D'autres élèves commencèrent à arriver et Mya fut surprise de découvrir que certains étaient des garçons.
« Euh, Lexi ? »
Sa nouvelle amie leva les yeux vers elle et pencha légèrement la tête. Un geste que Mya trouva un peu bizarre. « Quoi ? »
« Il y a des garçons dans cette école ? » demanda-t-elle. Elle avait supposé d'emblée que, s'agissant d'un internat, c'était exclusivement pour les filles.
Lexi esquissa un sourire en coin. « Oui. Ils résident dans le bâtiment ouest, mais nos cours sont mixtes. »
Mya ne put s'empêcher de regarder chaque garçon séduisant qui entrait dans la salle. Son ancienne école avait aussi son lot de garçons attirants, mais ceux-là ressemblaient à de jeunes modèles.
« Ils sont presque trop beaux, non ? » demanda Lexi en sirotant son lait. Mya hocha la tête. Elle croisa le regard d'un beau garçon aux cheveux châtain foncé avant de baisser les yeux vers son assiette. Son cœur battait la mesure dans sa poitrine. Les garçons et elle, ça n'allait pas ensemble. Elle était trop timide, trop effacée ; elle préférait se cacher car elle ne savait jamais quoi dire ni quoi faire.
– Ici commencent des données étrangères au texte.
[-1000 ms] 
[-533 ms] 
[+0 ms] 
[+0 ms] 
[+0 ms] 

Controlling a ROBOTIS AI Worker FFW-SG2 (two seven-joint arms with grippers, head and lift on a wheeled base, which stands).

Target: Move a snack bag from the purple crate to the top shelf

C'était plus facile de rester dans l'ombre que de s'exposer.
« Ouais, un peu. »
Lexi gloussa et piqua une bouchée. « Reste à l'écart, par contre. Ils sont connus pour briser les cœurs. »
« Alors ce sont des dragueurs ? » demanda Mya, bien qu'elle n'ait aucune envie de les fréquenter.
Lexi hocha la tête. « Grave. »
Elles finirent leur petit-déjeuner et se séparèrent. Mya garda la tête basse, se faufilant entre les élèves alors que les couloirs se remplissaient de monde. Une fois arrivée dans sa chambre, elle grimpa sur le lit, s'appuya contre le cadre d'une des deux fenêtres qui surplombaient son lit et regarda le flot d'élèves sortir des voitures.
Demain serait son premier jour de cours.